A 9ª temporada de The Walking Dead chegou após um queda relevante e contínua de audiência. Por coincidência ou não, em um arco que introduziu o vilão Negan de Jeffrey Dean Morgan e matou uma das personagens favoritas dos fãs, o Glenn de Steven Yeun. Apesar de Negan também ter uma grande popularidade, sua guerra contra os sobreviventes liderados pelo Rick Grimes de Andrew Lincoln durante as temporadas sete e oito não ajudou a audiência da série da AMC.

Prova disso foi a mudança que ocorreu nos bastidores da série. Afinal, o showrunner Scott M. Gimple, que vinha cuidando da série desde a quarta temporada, foi supervisionar a franquia como um todo. Assim, abriu espaço para Angela Kang fazer uma mudança drástica de paradigma na 9ª temporada do programa. Dessa forma, a mudança foi sentida pelo público logo de cara, com sua nova abertura. Mas as modificações passaram longe de ficar por aí.

Portanto, entendendo verdadeiramente a necessidade de transformações pela primeira vez em anos, o 9º ano do seriado mostrou coragem para trabalhar o até então impensável para reconquistar os fãs. Ao passo que o material promocional da 8ª temporada apontava um guerra entre Negan e Rick que pedia para você escolher um lado, nenhum fã jamais imaginou que existia uma chance verdadeira de se escolher o lado dos Salvadores para torcer por uma real vitória de Negan.

Contudo, o anúncio de que Andrew Lincoln, e consequentemente Rick Grimes, deixaria a série, ajudou a mudar a perspectiva da coisa. Não só pela saída do até então sólido e único protagonista durante oito anos de programa. Mas também porque a sua ausência, somada aos saltos temporais propostos nessa temporada, conseguiram finalmente trazer um novo panorama ao show.

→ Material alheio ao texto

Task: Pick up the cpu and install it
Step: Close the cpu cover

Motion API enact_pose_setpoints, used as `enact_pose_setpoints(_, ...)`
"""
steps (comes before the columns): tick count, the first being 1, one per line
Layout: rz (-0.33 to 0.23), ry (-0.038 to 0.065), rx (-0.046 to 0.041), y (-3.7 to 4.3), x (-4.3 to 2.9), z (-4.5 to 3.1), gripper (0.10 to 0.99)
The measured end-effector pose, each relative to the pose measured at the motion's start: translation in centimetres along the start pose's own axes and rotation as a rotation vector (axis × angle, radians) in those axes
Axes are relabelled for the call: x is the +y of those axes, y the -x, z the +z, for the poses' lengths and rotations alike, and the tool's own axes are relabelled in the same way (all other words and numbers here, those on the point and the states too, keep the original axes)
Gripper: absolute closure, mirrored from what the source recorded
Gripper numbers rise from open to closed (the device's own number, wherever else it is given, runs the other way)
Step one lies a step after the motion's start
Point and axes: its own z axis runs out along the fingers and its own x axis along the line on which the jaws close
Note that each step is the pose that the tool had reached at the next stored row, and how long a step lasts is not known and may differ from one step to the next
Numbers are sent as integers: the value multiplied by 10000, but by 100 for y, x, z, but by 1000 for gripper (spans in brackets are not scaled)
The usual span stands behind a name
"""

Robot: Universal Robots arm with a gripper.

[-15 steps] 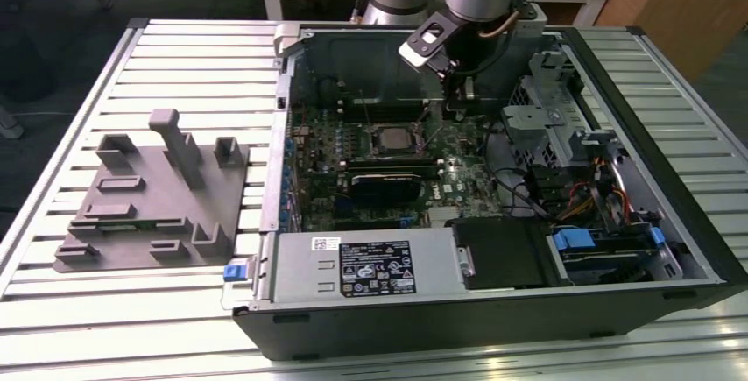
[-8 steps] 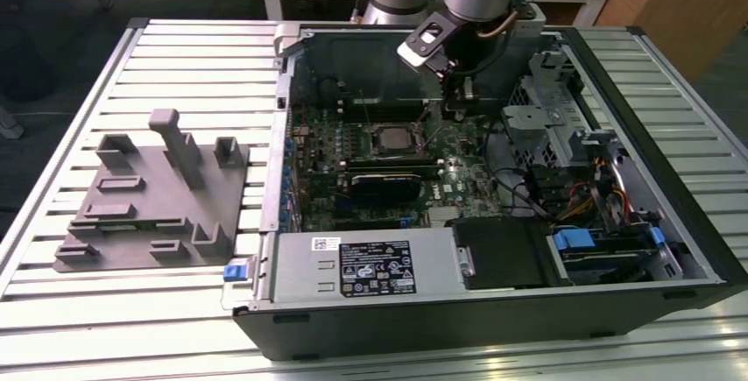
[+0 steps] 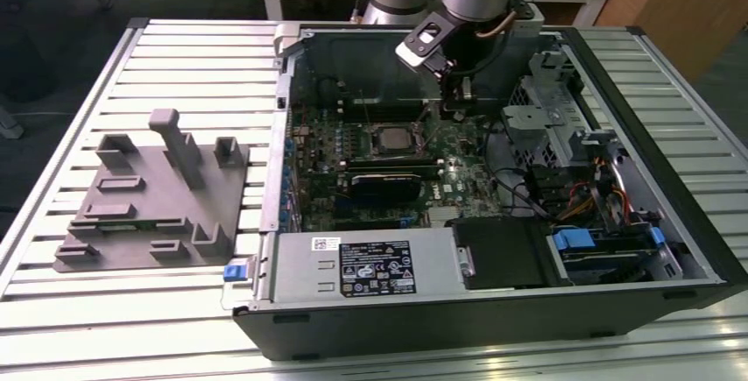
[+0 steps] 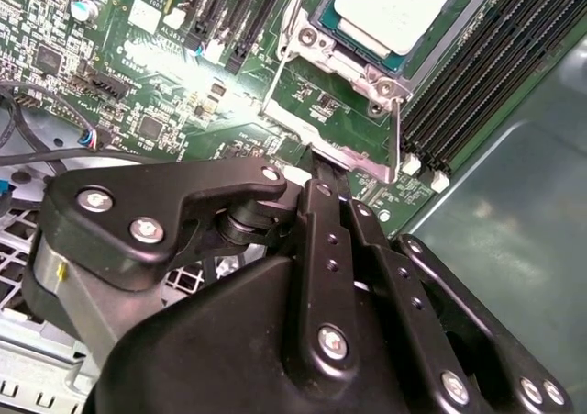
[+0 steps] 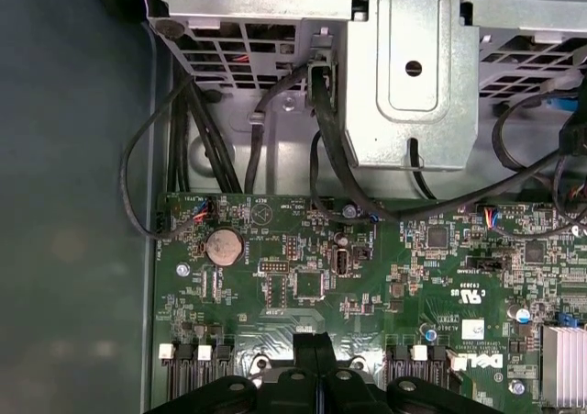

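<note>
Big black gripper (image 4: 326, 177) parts sit closest in the second wrist view. Its two fingers (image 5: 305, 350) are pressed tight together in both wrist views, with nothing between them. The tips hang just over the green board (image 4: 138, 93), right beside the edge of the metal socket (image 4: 353, 125).

The cpu (image 4: 396, 5) is a small flat square. Its top is pale silver-grey and smooth, with a thin darker rim round it. It lies flat inside the socket, and the shiny metal frame goes all around it.

In the exterior view the open computer case (image 3: 491, 320) lies on its side on a table (image 3: 175, 66) made of metal slats. The green board covers the case floor, with the cpu near its middle. The gripper is between one and two o'clock from the cpu. A black card (image 3: 391, 181) lies at six o'clock from the cpu. Further that way is a silver box (image 3: 363, 263) with a white label. A metal cage (image 3: 549, 123) and coloured cables (image 3: 584, 197) fill the case at three o'clock.

A grey tray (image 3: 140, 197) with upright blocks sits on the table at nine o'clock from the case.
</note>
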Motion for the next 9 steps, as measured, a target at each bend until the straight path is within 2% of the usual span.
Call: enact_pose_setpoints(9,0,0,0,0,-65,-1,980)
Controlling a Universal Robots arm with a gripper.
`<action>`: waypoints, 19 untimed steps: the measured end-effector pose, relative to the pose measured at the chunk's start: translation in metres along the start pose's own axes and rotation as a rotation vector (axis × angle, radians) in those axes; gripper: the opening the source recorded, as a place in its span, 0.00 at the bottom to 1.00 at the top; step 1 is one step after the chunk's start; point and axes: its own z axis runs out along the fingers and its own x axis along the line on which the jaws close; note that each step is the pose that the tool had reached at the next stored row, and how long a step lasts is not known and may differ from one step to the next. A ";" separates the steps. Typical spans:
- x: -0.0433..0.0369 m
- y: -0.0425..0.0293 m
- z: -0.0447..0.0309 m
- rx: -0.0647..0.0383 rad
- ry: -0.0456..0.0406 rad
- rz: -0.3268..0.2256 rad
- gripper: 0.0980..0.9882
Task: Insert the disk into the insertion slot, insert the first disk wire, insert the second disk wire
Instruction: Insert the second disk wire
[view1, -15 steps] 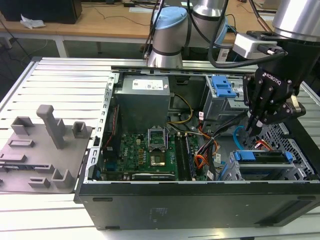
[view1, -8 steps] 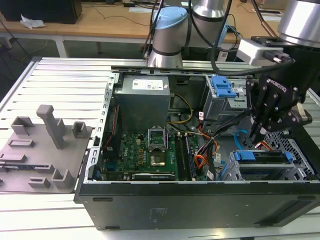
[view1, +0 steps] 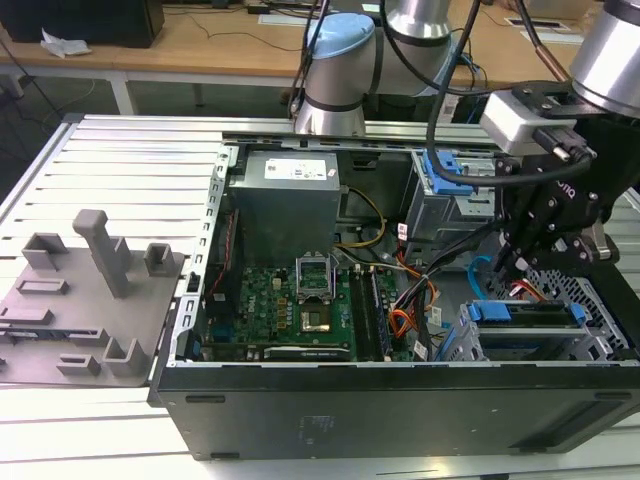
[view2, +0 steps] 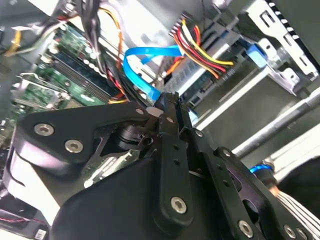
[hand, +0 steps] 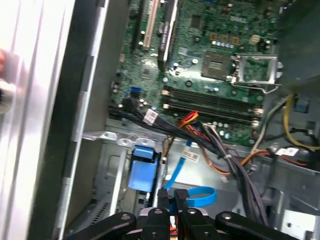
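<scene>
The disk (view1: 530, 316) in its blue frame lies inside the insertion slot (view1: 592, 292), the perforated silver cage at the exterior view's right. My gripper (view1: 506, 266) hangs just beside the cage's open end. Its fingers (view2: 171, 107) are pressed together on the end of the second disk wire (view2: 142, 62), a flat blue cable that loops away from the tips (hand: 200, 196). The first disk wire (view2: 202, 49), a red, orange and black bundle, runs to the edge of the disk. I cannot tell whether its plug is seated.
The open computer case (view1: 400, 400) holds a green motherboard (view1: 290, 300), a grey power supply (view1: 285, 195) and a taller grey cage with a blue latch (view1: 450, 180). Black cable bundles (hand: 220, 147) cross near the gripper. A grey fixture plate (view1: 80, 300) lies on the exterior view's left.
</scene>
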 end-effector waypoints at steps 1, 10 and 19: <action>0.0000 0.0000 0.0001 0.000 -0.0016 0.007 0.07; 0.0078 -0.0095 0.0011 -0.004 0.0027 0.104 0.07; 0.0276 -0.0112 0.0068 -0.005 0.0017 0.115 0.07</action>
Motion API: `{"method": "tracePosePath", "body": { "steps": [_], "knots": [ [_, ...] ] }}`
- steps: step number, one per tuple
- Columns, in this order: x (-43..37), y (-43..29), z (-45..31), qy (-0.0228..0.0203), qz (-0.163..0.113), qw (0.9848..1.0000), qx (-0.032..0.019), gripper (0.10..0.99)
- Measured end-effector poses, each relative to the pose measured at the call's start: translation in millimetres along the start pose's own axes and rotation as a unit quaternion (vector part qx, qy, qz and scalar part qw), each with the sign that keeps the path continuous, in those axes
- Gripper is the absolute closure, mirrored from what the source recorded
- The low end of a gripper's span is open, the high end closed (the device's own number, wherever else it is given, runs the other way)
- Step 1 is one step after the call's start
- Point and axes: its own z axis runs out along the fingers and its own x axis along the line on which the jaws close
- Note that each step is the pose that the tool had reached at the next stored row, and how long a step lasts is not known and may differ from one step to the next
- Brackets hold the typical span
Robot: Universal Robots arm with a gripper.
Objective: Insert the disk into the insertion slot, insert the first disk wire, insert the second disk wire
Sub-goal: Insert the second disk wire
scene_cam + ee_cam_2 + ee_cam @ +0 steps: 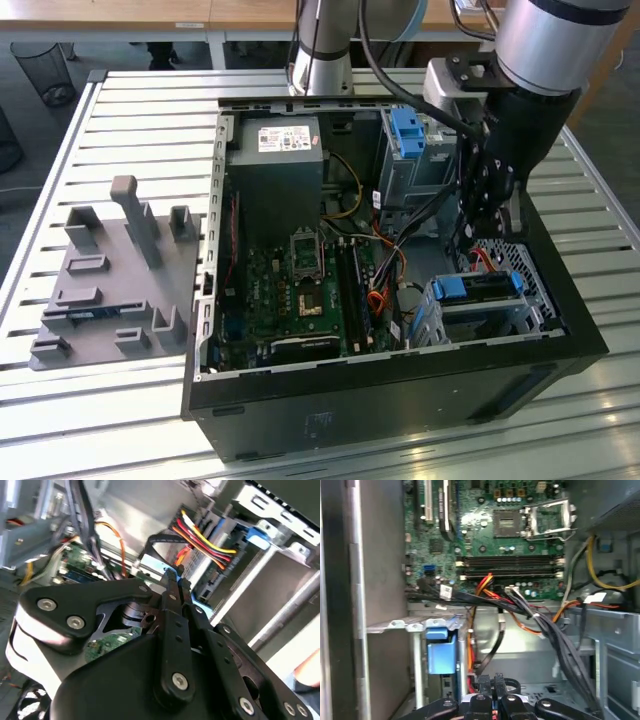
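The disk [478, 288], a drive in its bright blue carrier, sits inside the insertion slot [470, 318], the low perforated metal cage in the computer case's [400, 385] corner at the exterior view's lower right; its blue edge faces up toward the arm. In the second wrist view the red, yellow and black power wires [205, 542] run to a connector at the back of the blue carrier [260, 532], and it looks seated, though the angle leaves that uncertain. The gripper [492, 215] hangs just above the cage, its black fingers [172, 597] pressed together with nothing between them in both wrist views. Beyond it lie the green motherboard [300, 290] with its bare processor socket [547, 517], an orange data cable [385, 265], the grey power supply [275, 175] and a taller cage with another blue tray [408, 128]. Outside the case, a grey fixture plate [115, 290] rests on the slatted table [130, 100].
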Motion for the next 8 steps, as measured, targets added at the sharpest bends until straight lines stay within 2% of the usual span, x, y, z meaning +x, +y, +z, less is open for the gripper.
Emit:
{"method": "tracePosePath", "body": {
  "steps": [1, 2, 8],
  "knots": [
    [1.8, -0.1, 0.1, -0.0041, 0.000, 1.0000, -0.0001, 0.941],
    [3.8, -0.2, 0.1, -0.0060, 0.000, 1.0000, -0.0002, 0.941],
    [16.2, -0.8, 0.1, -0.0078, 0.000, 1.0000, -0.0002, 0.941]
  ]
}}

A série conseguiu trazer um bom equilíbrio, talvez não episódico, entre as suas personagens mais antigas e recém-chegadas. Mesmo as novas adições tiveram seus momentos de maior destaque ou participação em algum arco, o que ajudou a construir muito bem esse novo grupo proposto. No final das contas, os acontecimentos se sobressaíram às personagens. Por exemplo, momentos vividos pelo Henry de Matt Lintz na série pertenciam a Carl Grimes nos quadrinhos. Então, a saída de Chandler Riggs não afetou de fato o andar da história. O mesmo pode ser observado em uma cena em que a Alpha de Samantha Morton revela seu “poder de fogo” ao Daryl Dixon de Norman Reedus, quando a cena originalmente mostraria Rick.

Pelo contrário, deu uma dinâmica diferente para o universo, fazendo com que o público dos quadrinhos possa também se surpreender. Contudo, um futuro onde exista uma separação total da caminhada da série e das HQs parece distante. A última cena da temporada parece ter deixado isso bem claro, com o Eugene Porter de Josh McDermitt recebendo sinais de rádio. Com esse momento em mente, fica claro também como a série trouxe uma temporada mais concisa, sem momentos episódicos e com consequências ao atos dos sobreviventes.

Assim, os fãs que esperavam uma mudança na série devem ficar satisfeitos com essa nova temporada. Com uma 10ª temporada já confirmada, os números decrescentes de audiência parecem não afetar a vontade da AMC de manter a franquia. Além disso, planos de expansão desse universo foram anunciados também. Então, é difícil de imaginar que a próxima temporada possa ser a última. Dessa forma, talvez o hiato até a próxima estreia possa ser o suficiente para que os fãs retornem a consumir a série, que vem ganhando melhores críticas a cada episódio.

Vale uma pequena comparação com o Game of Thrones da HBO. Os próprios produtores a fizeram para propagandear o seu penúltimo episódio, ao dizer que ele seria análogo ao Casamento Vermelho. Contudo, o que vale mesmo comparação é estrutural. Seguindo a lógica aplicada à narrativa de Westeros, o penúltimo episódio ficou com os grandes acontecimentos. Assim, o season finale ficou com a missão de arrumar o tabuleiro lidando com as consequências.

Em resumo, renovando totalmente sua dinâmica, a 9ª temporada de The Walking Dead é uma das melhores da seérie, e traz o frescor necessário para uma série já tão longa que pretende durar ainda muito mais.